Longjump will ask you whether data are numbers, numbers with decimals, text, dates, emails, etc. Set each response column to number. If you are importing dates, they MUST be in American format (mm/dd/yyyy).

Long Jump Analysis

One thing I learned from 45 years of computer programming is “don’t be clever” – be boringly simple and consistent.

You analyze data in Long Jump be creating a report. Just as you can fill excel cells with formulas, you can put formulas into columns in longjump.

There are two places to do this FIELDS and COMPUTE. FIELDS is row by row, and COMPUTE is for GROUPS of rows (in our case, grouped by country).

FIELDS TAB

In the “fields” tab, you first pull all the database fields you will be using in calculations into the list, and then you click on the link that says “New Computed Field.” If you cannot use the raw response as it is, you can create a new version of the field. For example, in the “Good/Great/Don’t know” example above, I created a new field R5 with this calculation:

if(q05=5,0,q05)

which means if the person said I don’t know, treat it as zero, otherwise use what you’ve got.

You can use this powerfully with iFormBuilder if you forgot to set it up to pass numbers instead of words, like this

if(q05=’I don’t know’,0,if(q05=’Great’,4,if(q05=’Good’,3,if(q05=’Mediocre’,2,1))))

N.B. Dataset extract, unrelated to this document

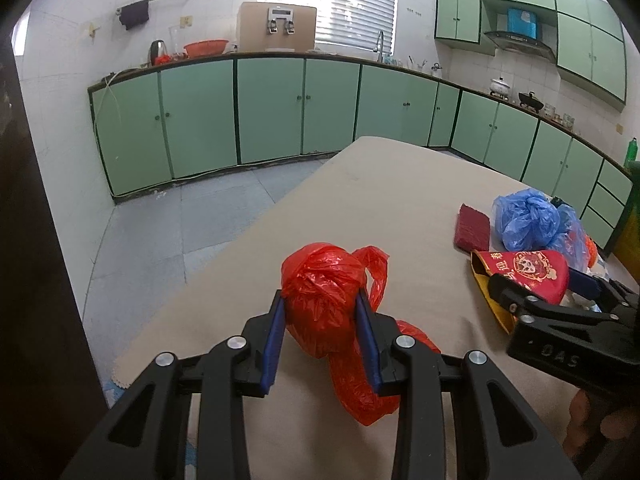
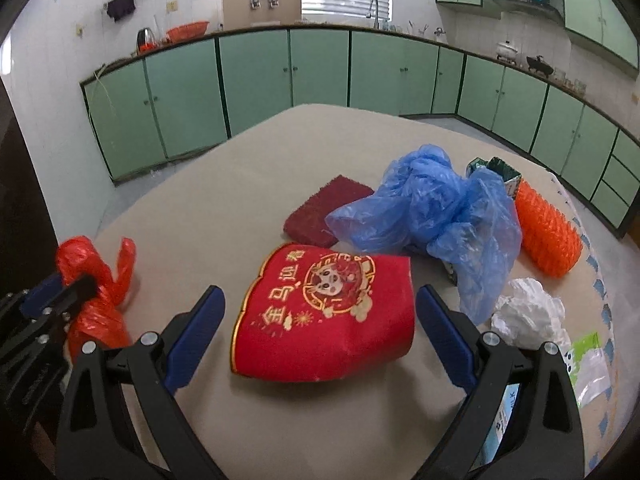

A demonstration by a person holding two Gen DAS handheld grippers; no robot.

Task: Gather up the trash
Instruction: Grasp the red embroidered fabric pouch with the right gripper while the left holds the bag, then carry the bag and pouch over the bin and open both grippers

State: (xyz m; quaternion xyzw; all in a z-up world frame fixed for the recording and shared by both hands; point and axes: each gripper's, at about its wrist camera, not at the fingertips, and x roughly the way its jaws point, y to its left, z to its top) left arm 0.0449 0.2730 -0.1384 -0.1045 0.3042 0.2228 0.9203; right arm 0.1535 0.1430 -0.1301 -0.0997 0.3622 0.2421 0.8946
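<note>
My left gripper (image 1: 320, 300) is shut on a crumpled red plastic bag (image 1: 322, 300) at the near left of the beige table (image 1: 380, 184); the bag's tail trails under the fingers. The same bag (image 2: 96, 276) shows at the left in the right wrist view, with the left gripper (image 2: 60, 292) on it. My right gripper (image 2: 318, 300) is open, its jaws on either side of a red pouch with gold print (image 2: 328, 312) lying flat. The right gripper (image 1: 540, 292) also shows at the right in the left wrist view, over the pouch (image 1: 524, 268).
Behind the pouch lie a dark red scouring pad (image 2: 324, 210), a crumpled blue plastic bag (image 2: 436, 216), an orange spiky object (image 2: 546, 232), a green carton (image 2: 500, 168), white crumpled paper (image 2: 528, 312) and a clear wrapper (image 2: 588, 364). Green kitchen cabinets (image 2: 256, 76) line the walls.
</note>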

If the answers are long, you can use the “Contains” function to trigger numbers on key words

You need to create another computed field – the number of non-zero answers. Why? Because if you want to average the answers, you don’t want to include the zeros. For example, if two people say great and two don’t know, the average needs to be great (4) not mediocre (2).

LongJump really should offer the NZA (non-zero-average) function automatically – I’m lobbying for it – but until then, for any column like this, you need to create something like N5

if(q05=0||q05=5,0,1)

That is, if it’s zero or 5 don’t count it, else count it.

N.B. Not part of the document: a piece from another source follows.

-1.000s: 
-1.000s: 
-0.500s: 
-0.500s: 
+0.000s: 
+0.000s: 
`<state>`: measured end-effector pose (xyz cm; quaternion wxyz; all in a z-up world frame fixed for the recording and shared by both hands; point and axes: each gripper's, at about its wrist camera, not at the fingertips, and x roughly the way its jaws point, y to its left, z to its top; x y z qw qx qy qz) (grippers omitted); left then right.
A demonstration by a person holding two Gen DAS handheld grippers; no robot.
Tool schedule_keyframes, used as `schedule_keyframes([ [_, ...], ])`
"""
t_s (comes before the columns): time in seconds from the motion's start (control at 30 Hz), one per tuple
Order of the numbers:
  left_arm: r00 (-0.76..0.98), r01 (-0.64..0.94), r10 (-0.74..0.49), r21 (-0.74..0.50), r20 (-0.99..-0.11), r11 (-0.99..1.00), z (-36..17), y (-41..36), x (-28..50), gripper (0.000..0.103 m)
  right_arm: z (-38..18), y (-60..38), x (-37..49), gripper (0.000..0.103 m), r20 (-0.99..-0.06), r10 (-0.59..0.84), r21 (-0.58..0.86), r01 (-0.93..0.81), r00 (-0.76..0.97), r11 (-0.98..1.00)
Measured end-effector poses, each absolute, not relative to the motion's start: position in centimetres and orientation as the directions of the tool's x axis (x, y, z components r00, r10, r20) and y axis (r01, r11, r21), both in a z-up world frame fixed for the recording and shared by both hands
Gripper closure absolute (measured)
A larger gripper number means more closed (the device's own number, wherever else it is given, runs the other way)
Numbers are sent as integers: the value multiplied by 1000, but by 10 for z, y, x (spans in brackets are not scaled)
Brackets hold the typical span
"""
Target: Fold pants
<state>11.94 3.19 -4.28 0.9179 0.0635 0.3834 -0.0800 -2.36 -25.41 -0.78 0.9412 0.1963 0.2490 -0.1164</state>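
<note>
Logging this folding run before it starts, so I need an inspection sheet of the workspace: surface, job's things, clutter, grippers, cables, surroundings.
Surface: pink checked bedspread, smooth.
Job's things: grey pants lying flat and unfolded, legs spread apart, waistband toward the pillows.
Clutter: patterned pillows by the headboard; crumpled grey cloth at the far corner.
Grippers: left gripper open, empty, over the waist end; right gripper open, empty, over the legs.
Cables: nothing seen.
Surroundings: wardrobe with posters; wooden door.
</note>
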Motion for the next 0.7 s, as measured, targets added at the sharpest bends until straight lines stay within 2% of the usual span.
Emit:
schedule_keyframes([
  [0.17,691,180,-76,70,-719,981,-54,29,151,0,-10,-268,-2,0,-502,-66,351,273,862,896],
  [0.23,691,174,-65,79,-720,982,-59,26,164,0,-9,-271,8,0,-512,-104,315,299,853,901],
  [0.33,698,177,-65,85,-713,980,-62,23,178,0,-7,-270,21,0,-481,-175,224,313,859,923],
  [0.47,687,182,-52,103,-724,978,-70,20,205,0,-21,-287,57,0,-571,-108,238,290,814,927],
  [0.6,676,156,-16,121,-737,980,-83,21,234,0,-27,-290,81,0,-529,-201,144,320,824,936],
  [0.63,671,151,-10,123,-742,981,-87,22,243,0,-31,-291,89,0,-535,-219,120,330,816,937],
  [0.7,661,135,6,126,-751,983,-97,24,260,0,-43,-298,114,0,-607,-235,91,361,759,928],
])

Good vs. Bad: some times our scales were for things that were bad for our index – it was at this level that I created new computed fields that turned everything into a similar positive scale.

COMPUTE TAB

After you tell it how to group the data, then you can tell what to compute. In my case, I wanted to create averages each cluster of answers. Let’s say the raw data runs from 1-4 in each of 5 answers (for a total range of 0-20), we would do the following calculation…

Cluster1:

5*(total(R5)/total(N5)+total(R6)/(total(N6)+total(R7)/total(N7)+total(R8)/total(N8)+total(R9)/(total(N9))

Unfortunately, LongJump won’t let you simply type this (yet, I’m lobbying…) – it gives them a long name like custom_column_r5_14 which you get from a pull-down menu. But it’s not bad – just annoying.

BUGS IN LONGJUMP

I found several instances where, after filling in formulas in the COMPUTE tab, if I needed to go back and correct something in the FIELDS tab, it wouldn’t let me do it. This doesn’t always happen. I had to copy the COMPUTE formulas on a piece of paper, delete them, fix the FIELDS, then go back and put the COMPUTE formulas back.

I also had trouble empyting and re-importing data. It creates indexes that need to get deleted after data is deleted – not sure how or why -and then it doesn’t automatically align columns – you have to create a mapping table using pull downs for every field, which is REALLY tedious.  Easier to just create a whole new object.